## The problem
Only certain lines below are wanted: those starting at the line containing "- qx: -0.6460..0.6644" and ending at the line containing "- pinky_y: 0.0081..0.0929", both included, each retyped exactly.
(Recorded information)
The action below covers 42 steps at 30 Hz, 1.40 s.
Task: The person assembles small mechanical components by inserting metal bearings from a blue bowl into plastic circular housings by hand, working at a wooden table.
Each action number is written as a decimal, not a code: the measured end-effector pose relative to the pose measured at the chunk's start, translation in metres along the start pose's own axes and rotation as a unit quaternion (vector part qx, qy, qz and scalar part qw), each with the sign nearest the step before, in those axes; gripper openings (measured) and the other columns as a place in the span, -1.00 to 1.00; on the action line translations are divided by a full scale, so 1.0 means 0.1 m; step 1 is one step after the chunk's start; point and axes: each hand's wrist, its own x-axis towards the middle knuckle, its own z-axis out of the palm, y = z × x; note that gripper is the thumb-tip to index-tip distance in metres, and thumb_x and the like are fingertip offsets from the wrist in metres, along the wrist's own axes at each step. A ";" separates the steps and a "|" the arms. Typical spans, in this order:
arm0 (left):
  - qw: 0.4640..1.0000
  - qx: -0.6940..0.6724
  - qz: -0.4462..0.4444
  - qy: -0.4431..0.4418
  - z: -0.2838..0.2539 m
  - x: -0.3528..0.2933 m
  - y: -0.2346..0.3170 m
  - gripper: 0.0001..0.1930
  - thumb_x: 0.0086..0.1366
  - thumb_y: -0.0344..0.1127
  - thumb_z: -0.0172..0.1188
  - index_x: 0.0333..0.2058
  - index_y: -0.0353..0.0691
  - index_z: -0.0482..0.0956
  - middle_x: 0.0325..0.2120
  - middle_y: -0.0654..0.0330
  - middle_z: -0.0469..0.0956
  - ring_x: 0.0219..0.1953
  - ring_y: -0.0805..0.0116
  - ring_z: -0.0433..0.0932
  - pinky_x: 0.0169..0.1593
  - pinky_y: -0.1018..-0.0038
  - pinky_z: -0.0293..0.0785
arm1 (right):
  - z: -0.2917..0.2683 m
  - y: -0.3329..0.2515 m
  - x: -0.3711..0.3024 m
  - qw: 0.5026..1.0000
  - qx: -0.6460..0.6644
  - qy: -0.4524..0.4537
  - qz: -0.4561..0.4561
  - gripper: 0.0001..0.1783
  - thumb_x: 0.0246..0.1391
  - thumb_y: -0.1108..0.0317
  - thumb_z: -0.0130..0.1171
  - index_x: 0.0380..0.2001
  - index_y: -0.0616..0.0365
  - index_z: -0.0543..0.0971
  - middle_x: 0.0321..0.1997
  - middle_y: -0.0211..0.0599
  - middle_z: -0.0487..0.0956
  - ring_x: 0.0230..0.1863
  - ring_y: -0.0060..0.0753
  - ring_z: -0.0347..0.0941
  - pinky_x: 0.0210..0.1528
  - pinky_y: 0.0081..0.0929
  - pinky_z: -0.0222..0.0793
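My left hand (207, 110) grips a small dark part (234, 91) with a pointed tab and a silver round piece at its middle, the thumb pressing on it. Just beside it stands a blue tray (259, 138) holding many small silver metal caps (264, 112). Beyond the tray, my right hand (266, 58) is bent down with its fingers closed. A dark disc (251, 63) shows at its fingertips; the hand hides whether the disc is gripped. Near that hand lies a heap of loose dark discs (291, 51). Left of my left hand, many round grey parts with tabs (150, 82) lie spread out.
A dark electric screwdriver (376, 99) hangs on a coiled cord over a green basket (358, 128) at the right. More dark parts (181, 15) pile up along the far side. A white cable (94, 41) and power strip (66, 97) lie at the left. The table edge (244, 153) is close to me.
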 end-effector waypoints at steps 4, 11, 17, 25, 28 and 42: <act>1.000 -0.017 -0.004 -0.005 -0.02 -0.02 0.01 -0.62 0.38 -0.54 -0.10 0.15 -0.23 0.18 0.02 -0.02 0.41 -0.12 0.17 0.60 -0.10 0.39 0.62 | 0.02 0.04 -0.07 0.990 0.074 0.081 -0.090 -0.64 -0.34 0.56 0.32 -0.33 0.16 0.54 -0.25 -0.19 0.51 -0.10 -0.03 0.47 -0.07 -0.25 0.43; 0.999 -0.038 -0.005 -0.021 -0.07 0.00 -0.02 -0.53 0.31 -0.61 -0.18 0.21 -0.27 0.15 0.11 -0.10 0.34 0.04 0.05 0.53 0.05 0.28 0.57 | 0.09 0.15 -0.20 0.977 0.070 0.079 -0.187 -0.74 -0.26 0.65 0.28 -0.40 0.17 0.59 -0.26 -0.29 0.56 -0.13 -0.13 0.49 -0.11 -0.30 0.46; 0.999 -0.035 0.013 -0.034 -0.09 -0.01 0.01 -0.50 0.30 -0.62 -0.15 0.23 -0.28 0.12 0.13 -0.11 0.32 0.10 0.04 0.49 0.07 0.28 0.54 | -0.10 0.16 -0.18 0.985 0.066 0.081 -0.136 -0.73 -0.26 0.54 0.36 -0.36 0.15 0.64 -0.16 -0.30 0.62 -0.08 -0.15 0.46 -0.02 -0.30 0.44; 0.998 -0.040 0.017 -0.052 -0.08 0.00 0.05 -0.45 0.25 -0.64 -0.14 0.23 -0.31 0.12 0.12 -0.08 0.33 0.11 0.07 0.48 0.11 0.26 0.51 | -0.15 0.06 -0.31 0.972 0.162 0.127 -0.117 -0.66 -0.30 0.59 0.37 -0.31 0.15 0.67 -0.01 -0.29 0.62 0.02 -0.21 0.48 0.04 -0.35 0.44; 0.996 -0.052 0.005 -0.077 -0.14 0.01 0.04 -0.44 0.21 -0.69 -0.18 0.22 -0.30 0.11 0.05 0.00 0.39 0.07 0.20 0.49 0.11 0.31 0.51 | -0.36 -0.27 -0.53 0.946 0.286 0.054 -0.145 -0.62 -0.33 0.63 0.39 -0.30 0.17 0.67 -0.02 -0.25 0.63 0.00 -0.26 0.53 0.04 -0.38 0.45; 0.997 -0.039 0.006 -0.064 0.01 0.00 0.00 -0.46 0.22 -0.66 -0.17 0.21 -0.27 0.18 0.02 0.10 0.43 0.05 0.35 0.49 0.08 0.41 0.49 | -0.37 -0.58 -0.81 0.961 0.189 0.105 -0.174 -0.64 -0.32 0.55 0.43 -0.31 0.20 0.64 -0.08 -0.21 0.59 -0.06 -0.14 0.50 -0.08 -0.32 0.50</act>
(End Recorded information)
## Task output
  - qx: -0.6460..0.6644
  - qy: -0.4524..0.4537
  - qz: -0.4561..0.4561
  - gripper: 0.0001..0.1783
  - thumb_x: 0.0246..0.1391
  - thumb_y: -0.1108..0.0317
  - thumb_z: -0.0130..0.1171
  - index_x: 0.0380..0.2001
  - index_y: -0.0616..0.0365
  - index_z: -0.0543..0.0971
  - middle_x: 0.0321..0.1997
  - middle_y: -0.0211..0.0599
  - middle_z: -0.0487..0.0956
  - ring_x: 0.0230..0.1863
  - ring_y: -0.0060..0.0753
  - ring_z: -0.0347..0.0941
  - pinky_x: 0.0210..0.1528
  - pinky_y: 0.0081..0.0929

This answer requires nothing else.